Given information: Begin

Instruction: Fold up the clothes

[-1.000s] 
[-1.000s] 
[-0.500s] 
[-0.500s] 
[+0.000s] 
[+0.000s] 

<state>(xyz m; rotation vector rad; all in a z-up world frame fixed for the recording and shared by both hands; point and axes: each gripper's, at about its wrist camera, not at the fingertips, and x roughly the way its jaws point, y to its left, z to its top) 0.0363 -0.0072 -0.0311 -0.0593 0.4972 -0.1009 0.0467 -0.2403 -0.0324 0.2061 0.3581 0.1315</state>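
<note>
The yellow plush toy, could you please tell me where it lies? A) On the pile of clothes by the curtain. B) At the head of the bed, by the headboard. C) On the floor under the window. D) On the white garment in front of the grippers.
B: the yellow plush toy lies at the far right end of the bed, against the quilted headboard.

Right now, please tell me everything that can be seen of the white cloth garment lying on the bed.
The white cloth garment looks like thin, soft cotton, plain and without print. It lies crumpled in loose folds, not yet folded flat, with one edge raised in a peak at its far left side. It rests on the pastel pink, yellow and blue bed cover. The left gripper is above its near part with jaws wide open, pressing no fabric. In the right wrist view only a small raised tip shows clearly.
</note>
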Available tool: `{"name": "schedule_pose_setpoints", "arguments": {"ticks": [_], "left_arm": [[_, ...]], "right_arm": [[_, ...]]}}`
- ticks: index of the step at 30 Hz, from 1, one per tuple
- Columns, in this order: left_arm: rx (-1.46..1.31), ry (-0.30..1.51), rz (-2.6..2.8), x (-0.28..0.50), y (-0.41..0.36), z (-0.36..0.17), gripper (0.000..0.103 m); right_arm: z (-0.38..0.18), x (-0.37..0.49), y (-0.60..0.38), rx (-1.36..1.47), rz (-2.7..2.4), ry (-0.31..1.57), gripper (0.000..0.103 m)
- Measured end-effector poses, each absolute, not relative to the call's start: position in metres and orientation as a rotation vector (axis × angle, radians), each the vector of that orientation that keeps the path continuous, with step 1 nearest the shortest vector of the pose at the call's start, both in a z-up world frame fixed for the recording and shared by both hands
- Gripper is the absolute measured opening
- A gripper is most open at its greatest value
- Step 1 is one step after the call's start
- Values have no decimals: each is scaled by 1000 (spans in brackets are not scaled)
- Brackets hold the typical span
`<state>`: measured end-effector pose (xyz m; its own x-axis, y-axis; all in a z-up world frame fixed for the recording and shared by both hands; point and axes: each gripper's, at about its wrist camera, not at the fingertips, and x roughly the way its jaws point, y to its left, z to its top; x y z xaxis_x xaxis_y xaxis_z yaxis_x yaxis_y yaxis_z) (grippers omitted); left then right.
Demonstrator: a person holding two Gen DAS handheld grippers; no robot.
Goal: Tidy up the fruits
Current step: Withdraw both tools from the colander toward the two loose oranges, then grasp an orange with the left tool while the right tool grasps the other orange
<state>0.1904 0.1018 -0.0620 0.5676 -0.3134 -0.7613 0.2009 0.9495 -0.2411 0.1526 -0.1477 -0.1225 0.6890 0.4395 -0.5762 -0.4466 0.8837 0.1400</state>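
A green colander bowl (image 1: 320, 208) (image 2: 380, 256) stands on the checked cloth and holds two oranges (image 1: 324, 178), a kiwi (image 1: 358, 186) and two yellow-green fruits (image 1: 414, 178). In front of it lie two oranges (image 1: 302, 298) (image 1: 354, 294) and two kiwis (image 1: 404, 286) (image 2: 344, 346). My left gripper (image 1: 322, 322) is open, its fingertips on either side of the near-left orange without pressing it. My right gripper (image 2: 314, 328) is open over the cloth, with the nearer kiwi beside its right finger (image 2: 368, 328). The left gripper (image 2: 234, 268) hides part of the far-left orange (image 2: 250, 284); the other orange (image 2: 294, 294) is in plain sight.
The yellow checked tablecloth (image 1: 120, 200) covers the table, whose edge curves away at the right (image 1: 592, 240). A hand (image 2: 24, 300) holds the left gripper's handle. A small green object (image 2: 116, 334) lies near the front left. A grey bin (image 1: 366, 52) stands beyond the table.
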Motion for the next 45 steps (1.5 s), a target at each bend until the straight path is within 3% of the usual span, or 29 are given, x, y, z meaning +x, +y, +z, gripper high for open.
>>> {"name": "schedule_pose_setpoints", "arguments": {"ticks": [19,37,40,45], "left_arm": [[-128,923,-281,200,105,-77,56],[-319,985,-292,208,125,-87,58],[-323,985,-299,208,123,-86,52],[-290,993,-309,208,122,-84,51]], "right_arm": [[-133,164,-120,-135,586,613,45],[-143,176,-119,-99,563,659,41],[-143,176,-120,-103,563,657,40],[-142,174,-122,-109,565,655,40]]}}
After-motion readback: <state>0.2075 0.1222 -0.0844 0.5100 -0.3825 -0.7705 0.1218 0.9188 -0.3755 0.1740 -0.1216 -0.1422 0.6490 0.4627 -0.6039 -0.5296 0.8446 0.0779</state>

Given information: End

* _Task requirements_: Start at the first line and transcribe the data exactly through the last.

* _Task response_:
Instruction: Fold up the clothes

[-1.000s] 
[-1.000s] 
[-0.500s] 
[-0.500s] 
[+0.000s] 
[+0.000s] 

<state>(xyz m; rotation vector rad; all in a z-up world frame fixed for the recording and shared by both hands; point and axes: each gripper's, at about its wrist camera, not at the fingertips, and x roughly the way its jaws point, y to its left, z to its top) 0.0363 -0.0072 -0.0311 -0.0593 0.4972 -0.1009 0.0467 -0.2403 -0.0324 0.2061 0.3581 0.1315</state>
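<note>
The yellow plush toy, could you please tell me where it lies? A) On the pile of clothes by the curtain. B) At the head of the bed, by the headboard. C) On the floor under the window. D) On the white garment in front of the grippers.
B: the yellow plush toy lies at the far right end of the bed, against the quilted headboard.

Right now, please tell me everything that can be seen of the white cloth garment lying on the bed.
The white cloth garment looks like thin, soft cotton, plain and without print. It lies crumpled in loose folds, not yet folded flat, with one edge raised in a peak at its far left side. It rests on the pastel pink, yellow and blue bed cover. The left gripper is above its near part with jaws wide open, pressing no fabric. In the right wrist view only a small raised tip shows clearly.
</note>
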Available tool: `{"name": "schedule_pose_setpoints", "arguments": {"ticks": [_], "left_arm": [[_, ...]], "right_arm": [[_, ...]]}}`
- ticks: index of the step at 30 Hz, from 1, one per tuple
- Columns, in this order: left_arm: rx (-1.46..1.31), ry (-0.30..1.51), rz (-2.6..2.8), x (-0.28..0.50), y (-0.41..0.36), z (-0.36..0.17), gripper (0.000..0.103 m); right_arm: z (-0.38..0.18), x (-0.37..0.49), y (-0.60..0.38), rx (-1.36..1.47), rz (-2.7..2.4), ry (-0.31..1.57), gripper (0.000..0.103 m)
- Measured end-effector poses, each absolute, not relative to the call's start: position in metres and orientation as a rotation vector (axis × angle, radians), each the vector of that orientation that keeps the path continuous, with step 1 nearest the shortest vector of the pose at the call's start, both in a z-up world frame fixed for the recording and shared by both hands
- Gripper is the absolute measured opening
- A gripper is most open at its greatest value
- Step 1 is one step after the call's start
- Values have no decimals: each is scaled by 1000 (spans in brackets are not scaled)
- Brackets hold the typical span
`<state>`: measured end-effector pose (xyz m; its own x-axis, y-axis; all in a z-up world frame fixed for the recording and shared by both hands; point and axes: each gripper's, at about its wrist camera, not at the fingertips, and x roughly the way its jaws point, y to its left, z to its top; x y z xaxis_x xaxis_y xaxis_z yaxis_x yaxis_y yaxis_z) (grippers omitted); left then right.
Demonstrator: a person holding two Gen DAS handheld grippers; no robot.
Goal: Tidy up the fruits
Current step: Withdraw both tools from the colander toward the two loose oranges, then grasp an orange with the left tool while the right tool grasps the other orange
<state>0.1904 0.1018 -0.0620 0.5676 -0.3134 -0.7613 0.2009 0.9495 -0.2411 0.1526 -0.1477 -0.1225 0.6890 0.4395 -0.5762 -0.4466 0.8837 0.1400</state>
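A green colander bowl (image 1: 320, 208) (image 2: 380, 256) stands on the checked cloth and holds two oranges (image 1: 324, 178), a kiwi (image 1: 358, 186) and two yellow-green fruits (image 1: 414, 178). In front of it lie two oranges (image 1: 302, 298) (image 1: 354, 294) and two kiwis (image 1: 404, 286) (image 2: 344, 346). My left gripper (image 1: 322, 322) is open, its fingertips on either side of the near-left orange without pressing it. My right gripper (image 2: 314, 328) is open over the cloth, with the nearer kiwi beside its right finger (image 2: 368, 328). The left gripper (image 2: 234, 268) hides part of the far-left orange (image 2: 250, 284); the other orange (image 2: 294, 294) is in plain sight.
The yellow checked tablecloth (image 1: 120, 200) covers the table, whose edge curves away at the right (image 1: 592, 240). A hand (image 2: 24, 300) holds the left gripper's handle. A small green object (image 2: 116, 334) lies near the front left. A grey bin (image 1: 366, 52) stands beyond the table.
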Motion for the next 45 steps (1.5 s), a target at each bend until the straight path is within 3% of the usual span, or 29 are given, x, y, z meaning +x, +y, +z, gripper high for open.
>>> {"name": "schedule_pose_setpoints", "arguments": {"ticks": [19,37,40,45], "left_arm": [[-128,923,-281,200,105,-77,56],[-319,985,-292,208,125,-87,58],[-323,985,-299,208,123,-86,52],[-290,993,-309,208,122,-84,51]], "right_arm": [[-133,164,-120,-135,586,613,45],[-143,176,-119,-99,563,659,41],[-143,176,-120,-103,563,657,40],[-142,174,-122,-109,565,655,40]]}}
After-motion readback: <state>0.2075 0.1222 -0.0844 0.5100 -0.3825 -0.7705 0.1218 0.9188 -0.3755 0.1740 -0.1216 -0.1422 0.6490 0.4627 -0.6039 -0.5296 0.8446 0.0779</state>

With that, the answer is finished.